Treize marches de Kazuaki Takano

Treize marches de Kazuaki Takano
Treize marches de Kazuaki Takano

 

Ryô Kihara, trente-deux ans, est condamné à la peine capitale pour un double meurtre. Il a déjà passé sept ans dans le couloir de la mort. Amnésique au moment du procès, il a reconnu sa culpabilité.

La mort arrive à neuf heures du matin.
Ryô Kihara le savait.
Une fois seulement, il avait entendu ses pas.Ce jour là, il avait d’abord perçu le bruit sourd d’une porte en métal grinçant sur ses gonds, semblable au grondement de la terre. Quand l’air avait cessé de vibrer, l’atmosphère dans sa cellule avait changé du tout au tout. Les portes de l’enfer s’étaient ouvertes, et le véritable effroi, celui qui ne laisse pas même le corps frémir, s’en échappa.

Alors que la sentence approche, un cabinet d’avocat engage un repris de justice et un gardien de prison afin d enquêter sur l’ innocence de Ryô Kihara.

Treize marches est une immersion dans le système pénal et carcéral japonais. A la fois polar, et roman, il mélange les genres tout en dosant savamment les ingrédients.

Un repris de justice Jun’ichi Mikami découvre l’envers du système judiciaire, ex détenu en liberté conditionnelle ayant purgé deux ans pour meurtre. Il va être mandaté par un avocat et découvrir le fonctionnement de l’instruction et quels en sont les clés. Une autre vision provient de Shôji Nangô ancien gardien pénitentiaire, ayant été bourreau. Il aide maintenant à la réhabilitation des anciens détenus. Tous deux vont travailler à prouver l’innocence de Ryô Kihara qui est dans le couloir de la mort.

La peine de mort est une ‘tradition’ au japon la sentence de mort est surtout pour les crimes « les plus odieux » et est donné par pendaison. Nous apprenons aussi le dysfonctionnement des tribunaux japonais.
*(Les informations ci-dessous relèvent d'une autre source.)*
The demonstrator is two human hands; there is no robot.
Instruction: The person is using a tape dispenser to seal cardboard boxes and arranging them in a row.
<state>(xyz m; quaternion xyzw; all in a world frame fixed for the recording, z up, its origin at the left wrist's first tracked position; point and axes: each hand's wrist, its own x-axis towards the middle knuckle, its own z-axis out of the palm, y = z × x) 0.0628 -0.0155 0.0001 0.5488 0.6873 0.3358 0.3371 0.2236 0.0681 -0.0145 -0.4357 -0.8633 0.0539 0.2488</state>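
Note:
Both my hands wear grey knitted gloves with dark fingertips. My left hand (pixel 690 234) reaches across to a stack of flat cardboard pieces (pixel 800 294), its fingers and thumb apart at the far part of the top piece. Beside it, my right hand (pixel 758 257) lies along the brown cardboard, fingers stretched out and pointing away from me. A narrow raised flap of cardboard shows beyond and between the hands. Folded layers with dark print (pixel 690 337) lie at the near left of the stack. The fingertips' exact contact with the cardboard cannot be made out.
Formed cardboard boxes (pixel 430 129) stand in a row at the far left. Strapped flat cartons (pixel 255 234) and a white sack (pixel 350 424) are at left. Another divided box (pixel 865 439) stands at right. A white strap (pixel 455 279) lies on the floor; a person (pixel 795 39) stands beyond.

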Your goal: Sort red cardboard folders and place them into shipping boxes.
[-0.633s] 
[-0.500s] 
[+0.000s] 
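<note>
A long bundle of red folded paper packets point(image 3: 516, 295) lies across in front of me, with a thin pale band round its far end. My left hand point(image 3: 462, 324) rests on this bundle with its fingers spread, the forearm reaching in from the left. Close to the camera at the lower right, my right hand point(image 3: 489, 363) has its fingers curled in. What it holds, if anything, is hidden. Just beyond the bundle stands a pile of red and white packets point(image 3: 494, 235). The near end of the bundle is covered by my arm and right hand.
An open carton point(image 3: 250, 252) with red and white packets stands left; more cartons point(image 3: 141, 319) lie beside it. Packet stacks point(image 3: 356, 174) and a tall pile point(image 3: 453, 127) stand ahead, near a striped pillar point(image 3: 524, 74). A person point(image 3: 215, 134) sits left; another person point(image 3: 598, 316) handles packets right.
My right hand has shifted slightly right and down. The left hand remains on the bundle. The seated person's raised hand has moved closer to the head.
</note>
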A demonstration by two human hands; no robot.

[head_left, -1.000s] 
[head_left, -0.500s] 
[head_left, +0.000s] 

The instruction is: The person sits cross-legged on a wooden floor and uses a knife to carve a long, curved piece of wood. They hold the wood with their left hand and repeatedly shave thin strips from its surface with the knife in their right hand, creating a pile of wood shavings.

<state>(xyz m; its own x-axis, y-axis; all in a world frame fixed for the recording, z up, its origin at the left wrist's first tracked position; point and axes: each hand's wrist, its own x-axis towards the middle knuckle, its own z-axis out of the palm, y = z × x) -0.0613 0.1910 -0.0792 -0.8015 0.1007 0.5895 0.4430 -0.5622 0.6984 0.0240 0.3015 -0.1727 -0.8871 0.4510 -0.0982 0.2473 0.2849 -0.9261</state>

Le roman pose aussi la problématique de la peine de mort, de ses liaisons étroite avec la politique ainsi qu’avec la religion.  Le pardon, mais aussi les excuses et les regrets sincères que doit formuler l’accusé auprès de la famille et des proches de la victime:

« J’ai racheté ma faute au centre de détention de Matsuyama. Je ne crois pas que vous puissiez un jour me pardonner, mais la moindre des choses était que je vienne vous présenter mes excuses, en bonne et due forme. Je suis profondément désolé, pardonnez-moi »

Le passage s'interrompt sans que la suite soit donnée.